En revanche, comme il a été rappelé plus haut, l’autorisation puis le maintien d’une mesure conservatoire supposent la réunion de deux conditions cumulatives : non seulement l’existence d’une créance paraissant fondée en son principe, mais encore l’existence de circonstances susceptibles de menacer le recouvrement de ladite créance. Or il ne ressort pas du jugement entrepris que la bailleresse ait fait état de telles circonstances devant le premier juge, lequel n’a pas non plus constaté que cette condition était remplie.
En l’absence de caractérisation de circonstances susceptibles de menacer le recouvrement de la créance de loyers et charges résultant de l’arrêt d’appel du 25 janvier 2024, le jugement entrepris doit donc être infirmé et la mainlevée de la mesure de saisie conservatoire ordonnée.
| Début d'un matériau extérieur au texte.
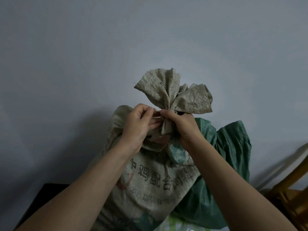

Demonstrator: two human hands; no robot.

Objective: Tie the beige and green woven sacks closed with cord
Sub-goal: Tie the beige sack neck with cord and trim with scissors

Sur la demande en délais de paiement
Outre qu’elle ne peut prospérer devant la cour statuant avec les pouvoirs du juge de l’exécution sur une mesure conservatoire, la demande en délais de paiement devient sans objet du fait de l’issue donnée au litige.
Sur les mesures accessoires
L’issue de l’appel commande la condamnation de l’intimée aux dépens de première instance et d’appel et sa condamnation au paiement d’une indemnité de 2500 euros, en application des dispositions de l’article 700 du code de procédure civile, en compensation des frais irrépétibles de première instance et d’appel.
PAR CES MOTIFS
Infirme le jugement entrepris en toutes ses dispositions,
Statuant à nouveau et y ajoutant,
Ordonne la mainlevée de la saisie conservatoire pratiquée le 15 juin 2023 à la requête de la SCI [Localité 4] 28 sur le compte ouvert au nom de la SARL Anny G [Localité 5] dans les livres de la banque Qonto Olinda en garantie de la somme de 53.050,40 euros, dénoncée le 19 juin 2023 ;
Dit n’y avoir lieu de statuer sur la demande en délais de paiement ;
Condamne la SCI [Localité 4] 28 à payer à la SARL Anny G [Localité 5] la somme de 2500 euros en application des dispositions de l’article 700 du code de procédure civile en compensation de ses frais irrépétibles de première instance et d’appel,
Condamne la SCI [Localité 4] 28 aux dépens de première instance et d’appel.